What the Stakeholder Brief Generator actually produces

Takes your model's findings, key metrics, uncertainty details, and decision context, then writes a structured stakeholder brief — headline with a clear ask, plain-language evidence summary, and named uncertainty — tailored to your audience's priorities (here: CSM bandwidth allocation and ARR protection, not model internals).

Real output from this tool's promptChurn model brief for CS leadership
The input
Model Or Analysis:
Gradient boosting churn prediction model (XGBoost) trained on 18 months of customer behavioral data — including login frequency, feature adoption, support ticket volume, and contract tenure — to score the 30-day churn probability for each B2B account in the mid-market segment.
Key Findings:
1. 214 mid-market accounts (out of 1,840 scored) have a churn probability above 0.70, representing ~$4.2M in ARR at risk. 2. The top predictors of churn are: declining weekly active users (WAU) over the last 6 weeks, zero adoption of the new Reporting module launched in Q3, and 2+ unresolved support tickets older than 14 days. 3. Accounts in their 8–14 month tenure window are disproportionately represented in the high-risk cohort (61%), suggesting a post-onboarding engagement gap. 4. A segment of 47 accounts flagged as high-risk also had expansion purchases in the past 90 days, indicating mixed signals that warrant human review before outreach.
Uncertainty And Limitations:
1. Model was trained on data through March 2025; accounts onboarded after April 2025 have limited behavioral history and may be scored with lower reliability. 2. Precision at the 0.70 threshold is 68% on the holdout set — meaning roughly 1 in 3 flagged accounts may not actually churn. 3. The model does not incorporate qualitative signals such as executive sponsor changes, open renewal negotiations, or competitive displacement — all of which Customer Success managers may already know about. 4. Scores reflect 30-day risk only; accounts below the threshold are not "safe" and may still churn on a longer horizon.
Decision Context:
Customer Success leadership is deciding how to allocate 6 CSM bandwidth slots for proactive intervention over the next 3 weeks, ahead of a Q3 renewal cycle that covers 340 accounts. The brief will inform a prioritization meeting scheduled for July 14th. Leadership wants to know which accounts to call first, and whether to escalate any to the VP of Customer Success for executive outreach.
Audience:
Customer Success leadership (VP and team leads) — familiar with account health concepts but not with ML model internals; care most about actionable account lists, ARR impact, and confidence in the recommendations.
Headline & Recommended Action

The model has identified 214 mid-market accounts at high risk of churn in the next 30 days, representing $4.2M in ARR. We recommend prioritizing 47 of these accounts for immediate CSM outreach over the next 3 weeks: these are accounts showing the strongest churn signals (declining user engagement, zero adoption of new features, and unresolved support issues) without recent expansion activity that might signal a renewal negotiation already in progress.
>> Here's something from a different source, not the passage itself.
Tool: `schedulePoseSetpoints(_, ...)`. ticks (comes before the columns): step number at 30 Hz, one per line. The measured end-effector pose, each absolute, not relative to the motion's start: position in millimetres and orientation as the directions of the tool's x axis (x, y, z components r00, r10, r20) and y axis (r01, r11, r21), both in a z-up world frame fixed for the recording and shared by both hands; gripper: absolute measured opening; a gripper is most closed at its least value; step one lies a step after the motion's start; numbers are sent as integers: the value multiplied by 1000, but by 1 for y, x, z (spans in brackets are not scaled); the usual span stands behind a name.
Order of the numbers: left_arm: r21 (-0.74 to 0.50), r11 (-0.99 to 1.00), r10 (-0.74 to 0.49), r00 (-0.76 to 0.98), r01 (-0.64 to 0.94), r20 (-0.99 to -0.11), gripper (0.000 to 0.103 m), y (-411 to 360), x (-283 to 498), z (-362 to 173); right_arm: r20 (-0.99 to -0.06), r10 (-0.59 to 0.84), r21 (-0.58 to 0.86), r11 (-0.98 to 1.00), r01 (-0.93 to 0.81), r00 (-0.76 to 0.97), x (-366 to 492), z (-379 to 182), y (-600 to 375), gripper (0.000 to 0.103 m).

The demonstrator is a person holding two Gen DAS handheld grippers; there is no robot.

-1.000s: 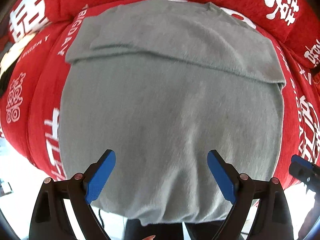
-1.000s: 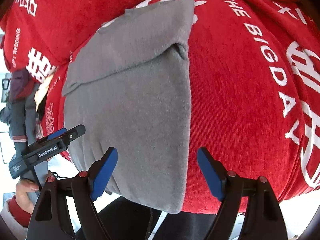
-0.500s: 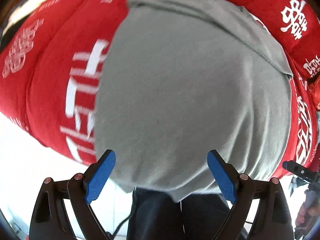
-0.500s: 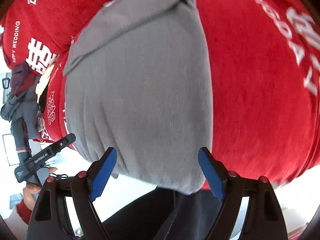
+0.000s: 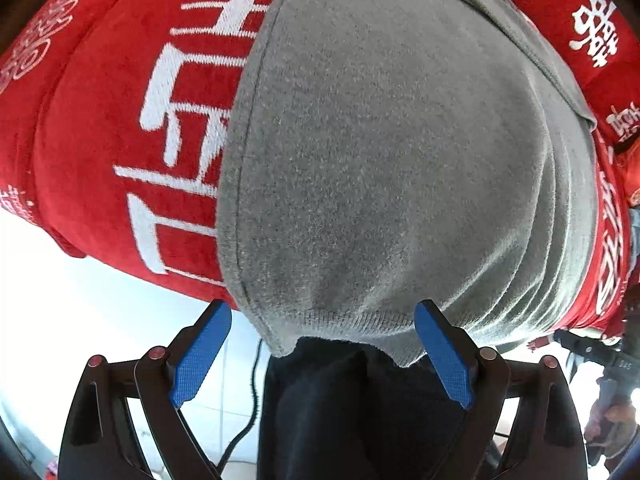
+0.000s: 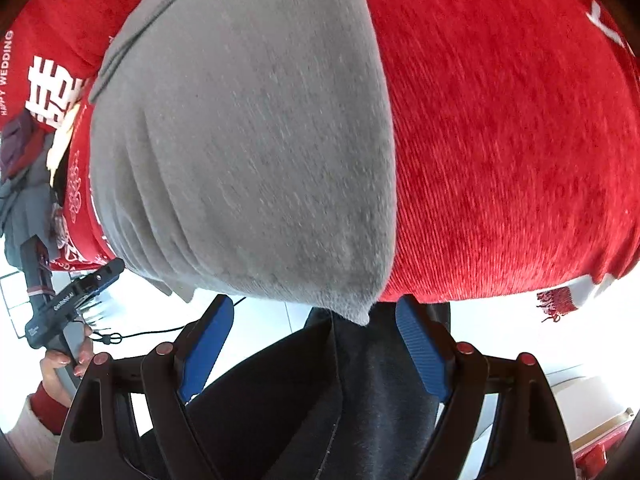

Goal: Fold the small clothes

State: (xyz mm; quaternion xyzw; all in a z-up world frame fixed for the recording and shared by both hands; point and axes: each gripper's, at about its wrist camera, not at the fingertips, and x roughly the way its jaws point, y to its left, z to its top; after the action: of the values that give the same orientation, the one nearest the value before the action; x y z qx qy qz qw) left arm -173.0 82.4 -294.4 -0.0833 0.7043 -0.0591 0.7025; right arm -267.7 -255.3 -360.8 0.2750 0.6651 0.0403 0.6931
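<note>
- Fingers of both grippers spread wide, holding nothing: left gripper (image 5: 323, 354) faces the near left corner of the grey garment (image 5: 384, 168), right gripper (image 6: 314, 346) faces its near right corner.
- Each corner hangs over the near table edge, just ahead of the blue pads and between them; contact not seen.
- Dark trousers (image 6: 360, 400) of the person sit below both grippers.
- Garment lies flat on the red cloth (image 6: 512, 140), long axis running away from the fingers; a folded band crosses its far end.
- Judgement: neither hand is clearly nearer; next move looks like a paired pinch of the hem corners.
</note>
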Motion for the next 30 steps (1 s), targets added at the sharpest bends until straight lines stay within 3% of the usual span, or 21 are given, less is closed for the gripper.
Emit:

This leaves 3 CSM slots available for your discretionary use. We do not recommend escalating these 47 accounts to VP-level executive outreach at this stage; instead, route them to senior CSMs who can diagnose the root cause (product gap, support failure, or strategic misalignment) before executive intervention becomes necessary. The remaining 167 high-risk accounts should be held for secondary triage after the initial 47 are contacted, as they show either mixed signals (recent expansion purchases that may indicate deal momentum) or moderate risk that may resolve through product or support actions.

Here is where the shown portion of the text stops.